Packaging dictates the journalism, and what emerges are formats designed so clarity, pacing and tone draw people through the explanation. In these models, information hierarchy is still present, but it is delivered as a journey rather than a static stack.

“The traditional approach for news – arranging facts in descending order of importance – lacks creativity and flexibility. What’s more, the research says this style alienates younger audiences that crave a ‘more thoughtful, considered and purposeful approach’ to online news. They want it to reflect the reality of their lives, rather than industry norms."

Consume deeply in order to be an authentic producer

Emerging news producers who excel tend to be heavy consumers of the ecosystems into which they publish. The advantage is subtle but compounding: a shared textural sense of cadence, humor and community norms that cannot be transferred by guidelines alone. Successful emerging news producers make finer-grained decisions because they have internalized the environment’s cues. This is less about chasing trends and more about fluency — understanding the dialects of a platform well enough to speak its voice authentically.

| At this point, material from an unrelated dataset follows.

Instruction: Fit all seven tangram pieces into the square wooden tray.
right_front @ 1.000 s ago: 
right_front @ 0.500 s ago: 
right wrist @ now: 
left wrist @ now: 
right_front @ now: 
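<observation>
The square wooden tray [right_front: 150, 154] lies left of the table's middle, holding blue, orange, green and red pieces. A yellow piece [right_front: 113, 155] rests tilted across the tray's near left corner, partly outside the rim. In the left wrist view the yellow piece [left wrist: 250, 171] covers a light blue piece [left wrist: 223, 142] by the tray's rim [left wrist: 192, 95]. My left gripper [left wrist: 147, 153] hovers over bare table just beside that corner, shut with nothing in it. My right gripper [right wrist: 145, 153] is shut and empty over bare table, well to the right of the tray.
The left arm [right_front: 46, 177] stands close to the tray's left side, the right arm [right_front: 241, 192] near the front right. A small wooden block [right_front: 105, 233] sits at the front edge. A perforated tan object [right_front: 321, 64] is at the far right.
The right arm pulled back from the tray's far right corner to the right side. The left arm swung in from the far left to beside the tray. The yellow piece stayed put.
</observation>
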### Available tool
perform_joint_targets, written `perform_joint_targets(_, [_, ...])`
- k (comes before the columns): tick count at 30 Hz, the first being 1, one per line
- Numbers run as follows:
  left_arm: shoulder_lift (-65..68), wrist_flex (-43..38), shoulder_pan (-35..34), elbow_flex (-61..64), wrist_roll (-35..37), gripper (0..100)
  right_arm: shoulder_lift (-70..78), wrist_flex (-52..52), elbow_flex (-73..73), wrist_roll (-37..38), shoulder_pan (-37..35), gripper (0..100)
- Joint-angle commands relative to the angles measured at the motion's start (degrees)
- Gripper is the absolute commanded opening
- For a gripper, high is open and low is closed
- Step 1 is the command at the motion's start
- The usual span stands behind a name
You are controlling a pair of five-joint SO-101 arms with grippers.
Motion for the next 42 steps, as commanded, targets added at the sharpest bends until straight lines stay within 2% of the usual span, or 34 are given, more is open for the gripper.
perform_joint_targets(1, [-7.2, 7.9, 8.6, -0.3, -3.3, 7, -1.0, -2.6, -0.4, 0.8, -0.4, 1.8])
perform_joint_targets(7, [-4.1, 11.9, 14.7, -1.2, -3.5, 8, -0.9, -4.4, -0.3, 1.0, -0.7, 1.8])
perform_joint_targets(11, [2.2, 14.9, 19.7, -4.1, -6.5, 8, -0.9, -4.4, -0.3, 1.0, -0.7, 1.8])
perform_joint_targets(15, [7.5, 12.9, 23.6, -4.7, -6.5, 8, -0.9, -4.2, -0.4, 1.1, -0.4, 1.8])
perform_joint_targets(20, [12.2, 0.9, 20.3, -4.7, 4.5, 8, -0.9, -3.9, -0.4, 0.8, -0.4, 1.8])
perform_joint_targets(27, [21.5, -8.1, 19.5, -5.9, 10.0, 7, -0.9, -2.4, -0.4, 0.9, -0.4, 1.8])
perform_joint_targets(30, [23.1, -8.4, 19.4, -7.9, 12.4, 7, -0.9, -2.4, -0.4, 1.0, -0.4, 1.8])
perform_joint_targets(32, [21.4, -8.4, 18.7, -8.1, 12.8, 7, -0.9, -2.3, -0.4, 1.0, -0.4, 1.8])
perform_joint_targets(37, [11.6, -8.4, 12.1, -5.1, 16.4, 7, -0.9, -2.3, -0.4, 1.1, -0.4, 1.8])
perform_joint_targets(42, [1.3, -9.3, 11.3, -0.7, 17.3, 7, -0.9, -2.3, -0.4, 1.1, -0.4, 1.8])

“Here’s a key thing: I think you have to be a consumer to be a producer, and I think this is a huge gap. I really think this is a real problem. I think now if I started to get serious about making TikTok videos where I talk to a camera, having watched a lot more, I would be better now. And if I practiced, I’d get better. But the textural sense Mamdani has for the format — you can't just read some packet or jump in from nowhere."